Hindsight is always 20/20; foresight rarely better than a blur. (504)


Mary Higgins Clark & Alafair Burke. The Cinderella Murder. USA: Pocket Books/Simon & Schuster, 2014.
To fill a gap while waiting in a TPL lineup for bestsellers, I grabbed this book because of Burke. But the pedestrian prose seems all Clark, a popular author who never appealed to me. Alafair's contribution is the real mystery. OK, so the 20-year-old cold case murder of a college girl is revived by a television program that sics the former suspects on each other. More people die. Laurie, the producer, is in danger. Her father is conveniently an ex-cop. Aspiring actors, evangelistic quackery, computer geekery. It's hard to feel engaged by mostly cardboard characters. Under Suspicion, the name of the TV show, seems also to be a book series from the two writers.

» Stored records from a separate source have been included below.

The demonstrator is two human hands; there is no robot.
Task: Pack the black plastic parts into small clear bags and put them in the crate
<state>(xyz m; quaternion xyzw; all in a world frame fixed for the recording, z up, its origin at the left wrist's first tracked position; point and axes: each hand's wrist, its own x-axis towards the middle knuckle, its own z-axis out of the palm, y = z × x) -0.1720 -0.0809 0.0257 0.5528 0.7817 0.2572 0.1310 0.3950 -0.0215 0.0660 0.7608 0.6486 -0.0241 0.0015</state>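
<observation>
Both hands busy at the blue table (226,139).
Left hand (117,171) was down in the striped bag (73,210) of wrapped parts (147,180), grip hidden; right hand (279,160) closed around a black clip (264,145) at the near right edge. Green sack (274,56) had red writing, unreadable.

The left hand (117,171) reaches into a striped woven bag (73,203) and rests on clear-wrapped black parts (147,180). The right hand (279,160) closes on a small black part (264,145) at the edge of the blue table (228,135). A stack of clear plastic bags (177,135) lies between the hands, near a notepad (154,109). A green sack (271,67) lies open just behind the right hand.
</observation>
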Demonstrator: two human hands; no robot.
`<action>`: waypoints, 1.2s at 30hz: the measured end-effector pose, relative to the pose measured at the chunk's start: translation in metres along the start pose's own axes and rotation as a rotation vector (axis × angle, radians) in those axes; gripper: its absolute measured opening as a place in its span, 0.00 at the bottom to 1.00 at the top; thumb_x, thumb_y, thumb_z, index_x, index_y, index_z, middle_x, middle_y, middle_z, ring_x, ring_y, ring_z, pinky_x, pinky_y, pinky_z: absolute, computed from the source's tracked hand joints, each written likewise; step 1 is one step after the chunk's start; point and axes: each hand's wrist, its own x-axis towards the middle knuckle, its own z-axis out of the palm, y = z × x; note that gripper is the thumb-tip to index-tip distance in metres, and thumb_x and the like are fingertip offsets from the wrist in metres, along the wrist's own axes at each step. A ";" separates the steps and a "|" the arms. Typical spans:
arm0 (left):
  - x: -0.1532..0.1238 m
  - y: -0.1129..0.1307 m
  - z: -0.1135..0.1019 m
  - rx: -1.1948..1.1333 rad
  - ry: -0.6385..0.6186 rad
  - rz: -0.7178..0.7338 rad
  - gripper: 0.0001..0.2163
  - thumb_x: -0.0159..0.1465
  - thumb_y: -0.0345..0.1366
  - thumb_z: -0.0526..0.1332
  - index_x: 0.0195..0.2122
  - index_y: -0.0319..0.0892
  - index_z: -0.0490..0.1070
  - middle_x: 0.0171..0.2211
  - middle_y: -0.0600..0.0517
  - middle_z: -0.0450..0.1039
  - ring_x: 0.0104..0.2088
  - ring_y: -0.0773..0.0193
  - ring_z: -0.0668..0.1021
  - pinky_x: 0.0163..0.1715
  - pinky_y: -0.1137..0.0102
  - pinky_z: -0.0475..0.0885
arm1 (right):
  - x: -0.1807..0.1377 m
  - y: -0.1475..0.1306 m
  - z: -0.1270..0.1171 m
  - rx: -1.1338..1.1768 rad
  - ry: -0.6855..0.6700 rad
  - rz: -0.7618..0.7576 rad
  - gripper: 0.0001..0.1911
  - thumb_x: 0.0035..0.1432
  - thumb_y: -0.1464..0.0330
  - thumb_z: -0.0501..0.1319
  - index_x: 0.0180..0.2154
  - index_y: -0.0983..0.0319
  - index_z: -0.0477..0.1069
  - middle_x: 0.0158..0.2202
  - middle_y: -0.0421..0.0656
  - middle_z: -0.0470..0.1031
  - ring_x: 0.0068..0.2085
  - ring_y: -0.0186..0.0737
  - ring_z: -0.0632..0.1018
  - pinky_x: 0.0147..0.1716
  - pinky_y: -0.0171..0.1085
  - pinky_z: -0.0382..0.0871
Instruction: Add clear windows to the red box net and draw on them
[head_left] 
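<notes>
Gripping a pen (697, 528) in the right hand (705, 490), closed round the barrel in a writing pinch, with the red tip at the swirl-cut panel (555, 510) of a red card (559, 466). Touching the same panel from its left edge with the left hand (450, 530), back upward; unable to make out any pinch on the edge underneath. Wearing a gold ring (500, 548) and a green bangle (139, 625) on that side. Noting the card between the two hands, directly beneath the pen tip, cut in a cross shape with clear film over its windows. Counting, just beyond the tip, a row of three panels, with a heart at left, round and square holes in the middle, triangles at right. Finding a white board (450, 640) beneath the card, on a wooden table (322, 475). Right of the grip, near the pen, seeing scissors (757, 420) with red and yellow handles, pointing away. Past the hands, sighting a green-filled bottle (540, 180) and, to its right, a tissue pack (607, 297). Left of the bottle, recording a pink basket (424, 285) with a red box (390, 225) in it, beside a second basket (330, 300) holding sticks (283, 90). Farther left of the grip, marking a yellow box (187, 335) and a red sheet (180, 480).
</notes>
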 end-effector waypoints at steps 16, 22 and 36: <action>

One-liner: Laurie could empathize with Nicole, but she couldn't sympathize. (305)

The show goes on:
Laurie wasn't sure how she felt about living with all her coworkers, but from a financial perspective, she couldn't argue with Jerry's logic. "Sounds like a plan," she said. "If nothing else, I'd say we've already earned this delicious lunch." 
As the waiter recited elaborate food descriptions from memory, Laurie nodded along politely, but her thoughts were spinning as she envisioned all the work they had in front of them. She had guaranteed Brett Young the best Under Suspicion possible. And just this morning, she had given her word to her nine-year-old son that she would do it all while being a full-time mother. 
How could she possibly keep both promises? (129)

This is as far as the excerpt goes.